# A serious Glitch in my combinatorial proof of a recursive identity to count tilings of an $n$ board by squares and dominos

I was trying to prove the identity $$\sum_{k=1}^n {n \choose k} f_{k-1} = f_{2n-1}$$ for $$n\geq0$$ combinatorially. Here,$$f_{n}$$ means the number of ways to tile an $$n$$-board(A board with n-cells) using identical square tiles and identical dominoes. Here is an illustartion(The very black ones are dominoes),

Here, The number of ways to tile a $$2n-1$$ board is $$f_{2n-1}$$. The other way is:

Since, there are $$2n-1$$ cells in the board, $$n$$ of them must be in odd places. Let us put a restriction on the number of square tiles in the $$n$$ odd-placed cells.There must be at least one square tile covering at least one of the $$n$$ cells at odd places.
Now, given that I will cover only $$k$$ of the $$n$$ odd placed cells with square tiles, I can make a choice of those $$k$$ square tiles in $${n\choose k}$$ ways. Now, the remaining of the $$n-k$$ odd cells have to be covered by dominoes. Thus, these dominoes will cover $$2(n-k)$$ cells. Thus, remaining number of cells are $$2n-1-(k+2n-2k)=k-1$$ None of these cells will be consecutive since if they were any one of them would be odd(But we have covered all odd cells). Thus, they can be covered only by square tiles,i.e, only one way. Thus, we obtain the equation(contrary to the identity) $$\sum_{k=1}^n {n \choose k} = f_{2n-1}$$ I am not able to figure out where I made a mistake. Please, help me identify it.
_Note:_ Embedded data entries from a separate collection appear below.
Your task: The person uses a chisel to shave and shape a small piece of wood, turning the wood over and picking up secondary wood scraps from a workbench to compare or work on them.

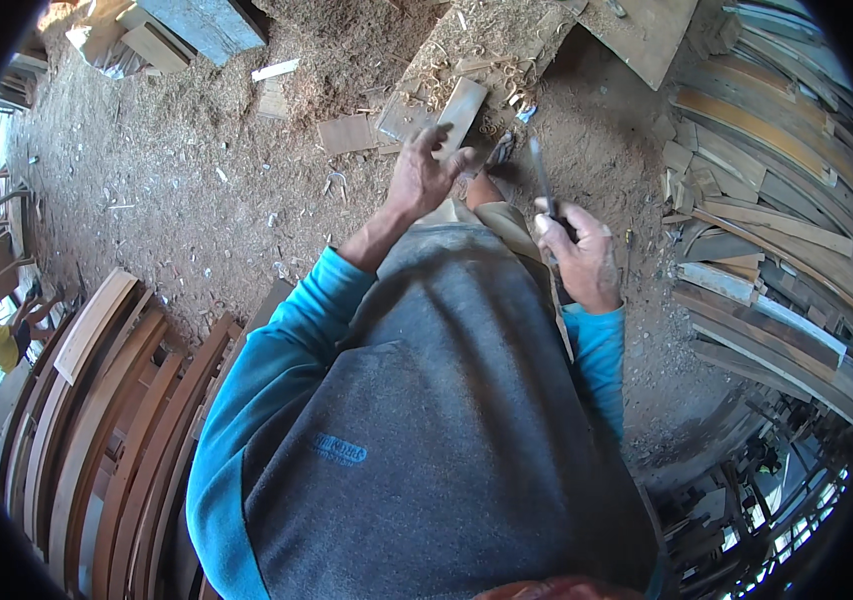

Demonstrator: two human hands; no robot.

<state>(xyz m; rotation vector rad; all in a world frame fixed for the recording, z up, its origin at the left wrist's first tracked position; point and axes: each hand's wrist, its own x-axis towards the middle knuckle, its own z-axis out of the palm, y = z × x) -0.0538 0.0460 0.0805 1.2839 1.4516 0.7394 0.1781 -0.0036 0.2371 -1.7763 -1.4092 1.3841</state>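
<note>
My left hand [424, 180] is held out in front of me with its fingers apart and holds nothing. Just beyond its fingertips lies a pale, narrow wooden board [462, 114]; I cannot tell whether they touch. My right hand [580, 250] is closed around the dark handle of a narrow-bladed hand tool [543, 177]. The slim grey blade points forward, away from me, and its exact kind is not clear. My bare foot [502, 152] shows between the two hands, close to the pale board.
Curled shavings [491, 75] cover a wide plank [546, 38] ahead. A flat wooden piece [346, 134] lies left of the pale board. Long timbers are stacked at the right [756, 130] and lower left [121, 400]. Another person [4, 340] is far off at the left.
</note>
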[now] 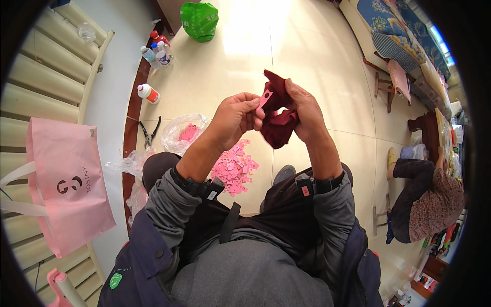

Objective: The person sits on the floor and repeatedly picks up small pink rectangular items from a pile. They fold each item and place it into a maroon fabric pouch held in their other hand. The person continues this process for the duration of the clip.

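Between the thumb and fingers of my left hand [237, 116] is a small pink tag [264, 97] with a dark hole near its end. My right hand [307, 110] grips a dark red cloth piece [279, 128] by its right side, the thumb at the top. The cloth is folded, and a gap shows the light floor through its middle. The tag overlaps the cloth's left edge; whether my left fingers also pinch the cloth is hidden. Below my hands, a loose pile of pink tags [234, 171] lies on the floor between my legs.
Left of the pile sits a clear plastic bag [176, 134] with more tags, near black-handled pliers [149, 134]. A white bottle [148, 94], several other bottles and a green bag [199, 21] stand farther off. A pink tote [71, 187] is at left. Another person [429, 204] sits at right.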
• It will be patched in the next update May 29, 2021 at 14:21

I guess the number of ways to distribute the dominoes among the $$n-k$$ cells have been under-counted. Let us consider the remaining $$k-1$$ cells carefully. None of these cells can be at odd places. Thus, they must be at even places.Thus, they must be proceeded and succeeded by an odd cell which is covered by a domino. Thus, there are $$k-1$$ such dominoes. Now, these dominoes too cover some even cells. Additional ways are created by choosing which domino has to be slided to make the covered even cell naked. This can be done in $$f_{k-1}$$ ways since you can just create an analogy by assigning every domino that has to be slided as a 2 and the remaining of the $$k-1$$ dominoes as 1. This corrects your identity.
• I fear possible overlapping of dominoes. But there is another way to reach the same correction by choosing which $k-1$ empty even cells have to be covered by sliding adjacent dominoes. May 29, 2021 at 13:53
This is Identity 6 in Proofs That Really Count: The Art of Combinatorial Proof, where the proof conditions on the number $$k$$ of squares that appear among the first $$n$$ tiles.